In his movie, Fulman eventually begins to recover his memories and shows them in haunting animated imagery lit up by searchlights, explosions and illumination flares descending slowly to the ground. He also describes the jolt of returning from combat to find himself among revelers in a nightclub in a country that seemed oblivious to what he was going through.

In one scene, one of his comrades grabs a machine gun in the middle of a firefight, dancing and firing wildly in the middle of a Beirut street as bullets rain down. In the background are murals of Israel's Lebanese ally, Christian militia leader Bashir Gemayel. The incident inspired the movie's title.

Into the gunbattle strides another of the movie's characters: Ron Ben-Yishai, a well-known Israeli war correspondent who would go beyond his role as reporter when he learned of the refugee camp massacres and called Sharon from Beirut in a futile attempt to stop them.

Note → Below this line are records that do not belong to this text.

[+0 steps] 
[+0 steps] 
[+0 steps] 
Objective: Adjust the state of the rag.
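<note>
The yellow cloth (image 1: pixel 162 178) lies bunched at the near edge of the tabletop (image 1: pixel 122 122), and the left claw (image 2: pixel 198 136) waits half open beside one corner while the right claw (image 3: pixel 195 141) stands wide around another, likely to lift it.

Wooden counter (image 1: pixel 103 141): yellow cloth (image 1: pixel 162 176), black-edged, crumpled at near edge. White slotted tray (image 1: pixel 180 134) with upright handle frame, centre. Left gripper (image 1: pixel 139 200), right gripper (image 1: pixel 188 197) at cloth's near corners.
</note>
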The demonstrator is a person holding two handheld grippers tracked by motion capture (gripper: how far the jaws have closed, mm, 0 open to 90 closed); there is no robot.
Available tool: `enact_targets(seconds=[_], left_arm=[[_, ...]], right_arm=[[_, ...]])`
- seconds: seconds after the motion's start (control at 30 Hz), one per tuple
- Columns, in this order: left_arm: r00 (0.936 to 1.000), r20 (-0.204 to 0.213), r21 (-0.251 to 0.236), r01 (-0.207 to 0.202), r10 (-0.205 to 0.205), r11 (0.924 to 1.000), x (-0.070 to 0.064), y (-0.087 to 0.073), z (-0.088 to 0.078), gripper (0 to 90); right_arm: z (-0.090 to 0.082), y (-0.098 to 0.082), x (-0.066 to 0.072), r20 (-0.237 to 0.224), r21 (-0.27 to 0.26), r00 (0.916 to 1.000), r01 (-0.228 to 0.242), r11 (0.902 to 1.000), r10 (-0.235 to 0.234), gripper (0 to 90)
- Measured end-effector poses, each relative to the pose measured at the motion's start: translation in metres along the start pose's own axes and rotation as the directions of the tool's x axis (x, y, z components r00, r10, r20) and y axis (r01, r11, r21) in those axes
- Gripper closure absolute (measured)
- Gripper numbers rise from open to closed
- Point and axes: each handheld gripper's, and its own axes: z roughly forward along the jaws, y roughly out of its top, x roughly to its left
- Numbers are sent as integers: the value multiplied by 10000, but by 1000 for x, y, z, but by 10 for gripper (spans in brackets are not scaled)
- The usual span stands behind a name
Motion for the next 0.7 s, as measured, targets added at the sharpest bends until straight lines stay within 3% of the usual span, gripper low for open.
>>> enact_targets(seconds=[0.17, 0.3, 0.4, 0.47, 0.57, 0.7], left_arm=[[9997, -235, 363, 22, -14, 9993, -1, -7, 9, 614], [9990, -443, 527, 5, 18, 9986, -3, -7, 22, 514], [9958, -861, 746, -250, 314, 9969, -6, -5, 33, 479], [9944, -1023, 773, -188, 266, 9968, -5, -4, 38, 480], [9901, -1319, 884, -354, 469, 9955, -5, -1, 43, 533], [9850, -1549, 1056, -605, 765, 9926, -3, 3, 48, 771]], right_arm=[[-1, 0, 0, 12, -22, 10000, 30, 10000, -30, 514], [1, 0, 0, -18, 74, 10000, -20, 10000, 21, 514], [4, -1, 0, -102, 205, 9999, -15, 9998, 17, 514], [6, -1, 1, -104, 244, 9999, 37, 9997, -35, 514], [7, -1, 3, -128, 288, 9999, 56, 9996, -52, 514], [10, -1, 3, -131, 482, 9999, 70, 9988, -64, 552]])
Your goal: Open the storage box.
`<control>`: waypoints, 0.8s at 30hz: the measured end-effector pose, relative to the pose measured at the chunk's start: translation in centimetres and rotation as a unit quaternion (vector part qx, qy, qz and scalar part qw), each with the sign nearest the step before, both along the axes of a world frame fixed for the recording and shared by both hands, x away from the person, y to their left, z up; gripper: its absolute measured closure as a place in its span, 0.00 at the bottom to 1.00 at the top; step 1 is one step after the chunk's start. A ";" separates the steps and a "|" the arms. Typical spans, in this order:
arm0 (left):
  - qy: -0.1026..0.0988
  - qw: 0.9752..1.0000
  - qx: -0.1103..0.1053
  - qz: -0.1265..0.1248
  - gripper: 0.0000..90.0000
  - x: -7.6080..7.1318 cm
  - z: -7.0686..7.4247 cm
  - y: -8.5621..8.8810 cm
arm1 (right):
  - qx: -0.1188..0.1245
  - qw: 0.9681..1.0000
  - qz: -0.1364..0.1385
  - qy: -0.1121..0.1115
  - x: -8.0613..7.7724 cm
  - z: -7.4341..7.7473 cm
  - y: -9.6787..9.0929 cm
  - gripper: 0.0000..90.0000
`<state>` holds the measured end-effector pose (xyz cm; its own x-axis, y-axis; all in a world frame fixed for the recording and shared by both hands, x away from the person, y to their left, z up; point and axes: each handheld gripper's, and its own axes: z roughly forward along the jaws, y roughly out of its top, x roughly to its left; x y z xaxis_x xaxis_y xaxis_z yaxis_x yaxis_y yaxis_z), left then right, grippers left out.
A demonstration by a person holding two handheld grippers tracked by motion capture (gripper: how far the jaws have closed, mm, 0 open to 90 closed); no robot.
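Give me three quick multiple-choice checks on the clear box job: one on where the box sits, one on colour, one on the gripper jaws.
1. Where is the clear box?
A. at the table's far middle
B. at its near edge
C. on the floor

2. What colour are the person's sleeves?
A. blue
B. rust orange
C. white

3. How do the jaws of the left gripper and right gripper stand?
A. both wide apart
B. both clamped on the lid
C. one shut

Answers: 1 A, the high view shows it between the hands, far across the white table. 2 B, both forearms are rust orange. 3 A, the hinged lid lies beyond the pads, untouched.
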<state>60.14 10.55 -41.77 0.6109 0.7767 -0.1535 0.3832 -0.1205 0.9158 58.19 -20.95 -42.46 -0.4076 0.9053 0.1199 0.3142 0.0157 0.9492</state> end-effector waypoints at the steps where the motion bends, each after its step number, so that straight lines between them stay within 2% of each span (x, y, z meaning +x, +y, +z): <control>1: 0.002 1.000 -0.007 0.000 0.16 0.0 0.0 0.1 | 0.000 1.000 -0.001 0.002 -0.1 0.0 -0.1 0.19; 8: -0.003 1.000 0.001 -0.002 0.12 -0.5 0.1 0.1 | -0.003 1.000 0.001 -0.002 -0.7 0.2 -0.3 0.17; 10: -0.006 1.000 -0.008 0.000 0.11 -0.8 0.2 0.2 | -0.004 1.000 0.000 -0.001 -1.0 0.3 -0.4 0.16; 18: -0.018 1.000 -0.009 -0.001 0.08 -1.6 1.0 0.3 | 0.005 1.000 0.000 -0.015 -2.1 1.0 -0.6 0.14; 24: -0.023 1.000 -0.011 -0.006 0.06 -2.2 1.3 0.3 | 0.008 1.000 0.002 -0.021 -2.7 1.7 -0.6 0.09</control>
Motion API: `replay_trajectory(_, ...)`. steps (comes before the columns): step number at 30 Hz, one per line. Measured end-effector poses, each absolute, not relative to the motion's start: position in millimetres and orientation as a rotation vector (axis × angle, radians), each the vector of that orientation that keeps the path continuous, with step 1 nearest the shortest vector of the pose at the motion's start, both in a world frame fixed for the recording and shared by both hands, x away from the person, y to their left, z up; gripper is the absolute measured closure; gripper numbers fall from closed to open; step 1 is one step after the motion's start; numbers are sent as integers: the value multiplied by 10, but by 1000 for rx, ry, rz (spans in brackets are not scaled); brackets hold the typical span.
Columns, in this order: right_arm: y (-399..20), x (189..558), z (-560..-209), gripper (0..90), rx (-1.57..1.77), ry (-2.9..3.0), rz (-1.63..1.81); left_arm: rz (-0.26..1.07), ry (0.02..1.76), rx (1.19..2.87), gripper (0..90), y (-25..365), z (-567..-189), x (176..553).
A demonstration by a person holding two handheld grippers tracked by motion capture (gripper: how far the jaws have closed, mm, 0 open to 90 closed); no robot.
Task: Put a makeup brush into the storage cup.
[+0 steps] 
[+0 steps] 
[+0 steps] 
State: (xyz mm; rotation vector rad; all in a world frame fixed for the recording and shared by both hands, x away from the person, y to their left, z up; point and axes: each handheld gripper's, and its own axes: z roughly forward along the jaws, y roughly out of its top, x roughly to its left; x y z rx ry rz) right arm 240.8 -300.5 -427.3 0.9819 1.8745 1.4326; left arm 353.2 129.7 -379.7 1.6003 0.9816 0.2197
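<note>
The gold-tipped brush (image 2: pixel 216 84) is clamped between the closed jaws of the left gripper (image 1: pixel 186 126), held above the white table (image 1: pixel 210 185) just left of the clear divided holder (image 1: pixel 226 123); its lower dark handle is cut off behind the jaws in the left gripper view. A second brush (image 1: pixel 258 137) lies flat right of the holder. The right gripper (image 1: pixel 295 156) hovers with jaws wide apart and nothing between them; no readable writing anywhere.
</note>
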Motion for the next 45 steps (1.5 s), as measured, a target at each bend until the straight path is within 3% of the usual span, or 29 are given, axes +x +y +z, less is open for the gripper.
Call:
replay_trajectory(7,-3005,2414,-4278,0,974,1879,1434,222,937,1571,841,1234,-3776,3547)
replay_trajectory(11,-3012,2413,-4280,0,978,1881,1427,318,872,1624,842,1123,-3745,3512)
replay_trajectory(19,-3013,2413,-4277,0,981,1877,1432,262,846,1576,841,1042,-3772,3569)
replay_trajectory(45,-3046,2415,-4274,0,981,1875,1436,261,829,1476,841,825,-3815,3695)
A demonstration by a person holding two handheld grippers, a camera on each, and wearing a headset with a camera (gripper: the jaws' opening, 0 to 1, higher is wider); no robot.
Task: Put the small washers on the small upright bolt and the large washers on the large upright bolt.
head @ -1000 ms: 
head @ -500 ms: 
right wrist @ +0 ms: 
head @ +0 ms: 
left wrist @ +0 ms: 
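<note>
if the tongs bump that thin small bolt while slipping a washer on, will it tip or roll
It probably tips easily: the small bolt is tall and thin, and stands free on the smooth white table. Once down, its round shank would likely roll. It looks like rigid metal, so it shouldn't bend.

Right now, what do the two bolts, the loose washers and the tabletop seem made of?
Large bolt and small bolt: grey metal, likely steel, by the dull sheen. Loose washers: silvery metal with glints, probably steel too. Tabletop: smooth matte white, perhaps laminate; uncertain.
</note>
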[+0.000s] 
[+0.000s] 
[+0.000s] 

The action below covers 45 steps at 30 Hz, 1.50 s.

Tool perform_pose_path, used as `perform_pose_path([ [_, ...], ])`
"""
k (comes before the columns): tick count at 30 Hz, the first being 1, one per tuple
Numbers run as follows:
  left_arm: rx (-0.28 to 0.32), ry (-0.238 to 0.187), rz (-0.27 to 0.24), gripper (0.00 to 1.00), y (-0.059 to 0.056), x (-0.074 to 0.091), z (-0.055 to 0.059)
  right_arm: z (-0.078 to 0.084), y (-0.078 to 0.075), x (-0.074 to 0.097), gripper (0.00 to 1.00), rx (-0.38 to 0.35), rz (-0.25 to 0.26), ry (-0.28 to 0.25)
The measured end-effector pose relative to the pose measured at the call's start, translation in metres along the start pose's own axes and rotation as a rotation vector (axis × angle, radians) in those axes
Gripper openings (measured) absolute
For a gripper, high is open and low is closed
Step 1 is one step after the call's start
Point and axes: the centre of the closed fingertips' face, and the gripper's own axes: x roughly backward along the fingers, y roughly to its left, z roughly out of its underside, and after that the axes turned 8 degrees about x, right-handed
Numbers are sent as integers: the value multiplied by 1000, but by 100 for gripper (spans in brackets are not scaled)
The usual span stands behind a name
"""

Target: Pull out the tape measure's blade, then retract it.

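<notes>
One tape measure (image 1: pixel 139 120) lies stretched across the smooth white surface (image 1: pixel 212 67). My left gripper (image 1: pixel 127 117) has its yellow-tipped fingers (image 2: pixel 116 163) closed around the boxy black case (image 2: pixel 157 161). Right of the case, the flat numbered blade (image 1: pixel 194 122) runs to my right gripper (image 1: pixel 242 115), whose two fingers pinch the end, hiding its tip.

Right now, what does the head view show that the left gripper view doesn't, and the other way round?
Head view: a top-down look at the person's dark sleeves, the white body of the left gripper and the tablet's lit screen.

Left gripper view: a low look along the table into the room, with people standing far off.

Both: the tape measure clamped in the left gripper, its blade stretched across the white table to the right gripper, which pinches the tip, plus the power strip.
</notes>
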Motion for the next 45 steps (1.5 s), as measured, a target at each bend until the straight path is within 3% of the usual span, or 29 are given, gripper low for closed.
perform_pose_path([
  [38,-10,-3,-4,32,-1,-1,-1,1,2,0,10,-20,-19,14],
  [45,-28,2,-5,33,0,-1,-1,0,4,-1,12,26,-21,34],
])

In an interview with The Associated Press, Ben-Yishai noted that the Lebanon war was unique among Israel's wars because nearly no songs were written about it. And because Israelis became conflicted and even embarrassed about the war as it stretched into nearly two decades, soldiers returned home to a critical public and had to keep their memories to themselves.

"You can't say, like in the 1967 war, that soldiers returned and could tell their children about what they had gone through. After Lebanon, the support group for soldiers was only their friends who were there with them," he said.

Asher Kaufman, an Israeli scholar of Lebanon at the University of Notre Dame in Indiana, believes Israel's Lebanon amnesia owes much to denial.

Israelis do not want to remember the terrible destruction their military ? still the country's most respected institution ? wreaked on Lebanon and the effect that had on the Lebanese and on the troubled relations between the countries since, he said. Instead, Lebanon is remembered as an incomprehensible sinkhole that periodically draws Israel in against its will.

"Memory requires an effort, and forgetting is the instinctive action," said Kaufman, who served in Lebanon as an infantryman in the mid-1980s and returned home to find that the war had "simply dissipated."

"Everyone has their personal memories and no one can take those away, but as a society, no one had an interest in remembering. The default option was better," he said.